Work order: Every single record needs to be restated word for word.

(Dataset items)

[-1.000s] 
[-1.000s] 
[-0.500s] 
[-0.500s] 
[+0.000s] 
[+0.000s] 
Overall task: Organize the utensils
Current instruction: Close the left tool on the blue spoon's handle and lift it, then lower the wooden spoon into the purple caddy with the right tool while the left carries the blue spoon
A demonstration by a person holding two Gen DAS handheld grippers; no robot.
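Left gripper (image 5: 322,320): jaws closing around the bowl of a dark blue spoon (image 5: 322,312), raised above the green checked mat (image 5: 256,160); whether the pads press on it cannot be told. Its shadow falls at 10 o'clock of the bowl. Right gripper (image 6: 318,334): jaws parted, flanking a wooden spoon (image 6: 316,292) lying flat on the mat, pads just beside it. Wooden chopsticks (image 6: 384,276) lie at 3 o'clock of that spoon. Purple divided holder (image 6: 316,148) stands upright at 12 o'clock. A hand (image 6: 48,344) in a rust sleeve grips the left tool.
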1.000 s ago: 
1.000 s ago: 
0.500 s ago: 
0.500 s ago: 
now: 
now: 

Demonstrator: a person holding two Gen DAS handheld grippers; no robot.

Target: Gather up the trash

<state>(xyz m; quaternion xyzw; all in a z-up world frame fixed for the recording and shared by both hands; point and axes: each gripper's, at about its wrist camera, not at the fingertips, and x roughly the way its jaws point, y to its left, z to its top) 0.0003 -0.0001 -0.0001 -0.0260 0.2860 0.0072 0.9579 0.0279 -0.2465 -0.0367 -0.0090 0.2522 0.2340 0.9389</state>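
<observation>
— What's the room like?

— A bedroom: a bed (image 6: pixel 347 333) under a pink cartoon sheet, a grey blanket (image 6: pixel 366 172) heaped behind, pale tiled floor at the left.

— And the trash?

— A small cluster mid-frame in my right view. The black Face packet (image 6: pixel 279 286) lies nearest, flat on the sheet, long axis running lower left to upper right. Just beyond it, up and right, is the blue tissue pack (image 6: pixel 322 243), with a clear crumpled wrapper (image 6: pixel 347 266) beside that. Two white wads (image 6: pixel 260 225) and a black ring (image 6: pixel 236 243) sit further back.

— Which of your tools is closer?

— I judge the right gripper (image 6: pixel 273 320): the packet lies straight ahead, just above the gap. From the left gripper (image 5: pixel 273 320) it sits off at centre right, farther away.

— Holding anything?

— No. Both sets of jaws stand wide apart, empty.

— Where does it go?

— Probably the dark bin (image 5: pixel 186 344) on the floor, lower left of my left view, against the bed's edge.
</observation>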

Answer box:
[-1.000s] 
[-1.000s] 
[-0.500s] 
[-0.500s] 
[+0.000s] 
[+0.000s] 
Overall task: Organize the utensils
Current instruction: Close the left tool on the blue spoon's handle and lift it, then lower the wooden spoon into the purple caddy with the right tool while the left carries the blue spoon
A demonstration by a person holding two Gen DAS handheld grippers; no robot.
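Left gripper (image 5: 322,320): jaws closing around the bowl of a dark blue spoon (image 5: 322,312), raised above the green checked mat (image 5: 256,160); whether the pads press on it cannot be told. Its shadow falls at 10 o'clock of the bowl. Right gripper (image 6: 318,334): jaws parted, flanking a wooden spoon (image 6: 316,292) lying flat on the mat, pads just beside it. Wooden chopsticks (image 6: 384,276) lie at 3 o'clock of that spoon. Purple divided holder (image 6: 316,148) stands upright at 12 o'clock. A hand (image 6: 48,344) in a rust sleeve grips the left tool.
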1.000 s ago: 
1.000 s ago: 
0.500 s ago: 
0.500 s ago: 
now: 
now: 

Demonstrator: a person holding two Gen DAS handheld grippers; no robot.

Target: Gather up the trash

<state>(xyz m; quaternion xyzw; all in a z-up world frame fixed for the recording and shared by both hands; point and axes: each gripper's, at about its wrist camera, not at the fingertips, and x roughly the way its jaws point, y to its left, z to its top) 0.0003 -0.0001 -0.0001 -0.0260 0.2860 0.0072 0.9579 0.0279 -0.2465 -0.0367 -0.0090 0.2522 0.2340 0.9389</state>
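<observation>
— What's the room like?

— A bedroom: a bed (image 6: pixel 347 333) under a pink cartoon sheet, a grey blanket (image 6: pixel 366 172) heaped behind, pale tiled floor at the left.

— And the trash?

— A small cluster mid-frame in my right view. The black Face packet (image 6: pixel 279 286) lies nearest, flat on the sheet, long axis running lower left to upper right. Just beyond it, up and right, is the blue tissue pack (image 6: pixel 322 243), with a clear crumpled wrapper (image 6: pixel 347 266) beside that. Two white wads (image 6: pixel 260 225) and a black ring (image 6: pixel 236 243) sit further back.

— Which of your tools is closer?

— I judge the right gripper (image 6: pixel 273 320): the packet lies straight ahead, just above the gap. From the left gripper (image 5: pixel 273 320) it sits off at centre right, farther away.

— Holding anything?

— No. Both sets of jaws stand wide apart, empty.

— Where does it go?

— Probably the dark bin (image 5: pixel 186 344) on the floor, lower left of my left view, against the bed's edge.
</observation>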

The output above is complete as it stands.